Ross G. R. Caldwell wrote: 06 Sep 2020, 09:05
Can you quote Charlesworth for me where he discusses Jesus and Mary's marriage? That is really blockbuster, for a mainstream biblical scholar to come down on one side or another of the question. I myself still have not! But he might persuade me.
I think my biggest departure from mainstream biblical scholarship is to accept John Robinson's arguments for "Redating the New Testament" to all pre-70 dates.
Honestly I was a bit shocked once the book arrived and I was able to read his argument in detail, but as noted above, Charlesworth spends the entirety of Ch. 17 exploring "Is it conceivable that Jesus married Mary Magdalene?: Searching for evidence in Johannine traditions" (460f), in
Jesus as Mirrored in John: The Genius in the New Testament,2018. Unfortunately Amazon just has the beginning and a few pages of the Conclusion scanned, and Google has no pagination but clearly sections pertaining to Magdalene (hopefully the link works for you):
https://www.google.com/books/edition/Je ... =Magdalene
Perhaps his most radical argument is that the wedding at Cana, the details garbled somewhat in the recension that has come down to us, was the union between the Magdalene and Jesus! Its too hard to summarizes all his points. Less controversial is his insistence on interpreting the Magdalene's encounter with Jesus at the tomb which oddly revolves around the latter's
haptic rebuttal - to not touch him. Why would she have ever had that level of familiarity and when she finally recognizes him as resurrected why does she call out to him with the rare diminutive of Rabbi (
Rabbouni), as if a familiar term of endearment? No reason to go Dan Brown, but Magdalene material was certainly excised out of the Gospels, undoubtedly for Christological reasons, but enough remains to piece it back together, which is what I think Charlesworth has adequately done. The most common sense reason Jesus married was that all rabbis married - it was a cultural imperative (and there are really no other choices besides Magdalene, who also had an active leadership role in the movement).

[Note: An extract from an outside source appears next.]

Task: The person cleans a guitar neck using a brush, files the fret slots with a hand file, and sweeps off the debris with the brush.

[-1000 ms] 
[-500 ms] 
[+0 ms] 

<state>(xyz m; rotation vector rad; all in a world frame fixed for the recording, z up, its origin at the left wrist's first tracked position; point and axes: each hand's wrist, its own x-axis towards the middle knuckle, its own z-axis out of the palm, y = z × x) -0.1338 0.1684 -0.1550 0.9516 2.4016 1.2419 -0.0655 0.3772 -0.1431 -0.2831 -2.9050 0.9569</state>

Regarding your last point, of course there is "Q" for the synoptics, but for the Gospel of John, Charlesworth points out specific descriptions of geographic locations in Jerusalem in John that have fairly recently been verified by modern archaeology, so at least a core group of passages goes back to the Second Temple because those features were reduced to rubble in 70 CE (only now painstakingly reconstructed), and were not mentioned in the synoptics. So all of John is not necessarily the last gospel written. Charlesworth also points out the only reason its called "John" is the first name mentioned is John the Baptist (the otherwise anonymous text had to be called
something, not that JB was the author) and that it is the result of a school or sect remaining fairly Jewish but believing in Christ, actively engaged with Jewish groups that were more influenced by Enoch (which also heavily influenced Qumran); so to some degree John is polemical towards Enochian-influenced beliefs. That is really the quiet revolution that has gone on in contemporary biblical studies for anyone not in the field (and I certainly am not) - the acknowledgement of the profound influence of Enoch, mainly 1 Enoch, on Second Temple Judaism and early Christianity; see for instance the collection of essays in
Enoch and Qumran Origins: New Light on a Forgotten Connection, 2005, ed. Gabriele Boccaccini, in which Charlesworth has the last word in "Summary and conclusions". Most have come to view John the Baptist as influenced in some way by Qumran, and the synoptic gospels have direct correlations with passages in 1 Enoch (Matt 7 times, Luke 6 times and Mark 3 times - discussed in Charlesworth's last book on John as well in detail, see especially 300-301). Charlesworth makes the aforementioned case that John too is influenced - negatively - by Enoch, right near the beginning, John 3:13 "No one has ever gone into heaven except the one who came from heaven—the Son of Man" - that is a direct shot at Enoch, who has himself ascended and enthroned with God, and "Son of Man" is an Enochian phrase. I find the synoptic treatments of the Enochian material even more interesting (mind-blowing to some degree, when you connect the dots), but that's another long-winded tangent.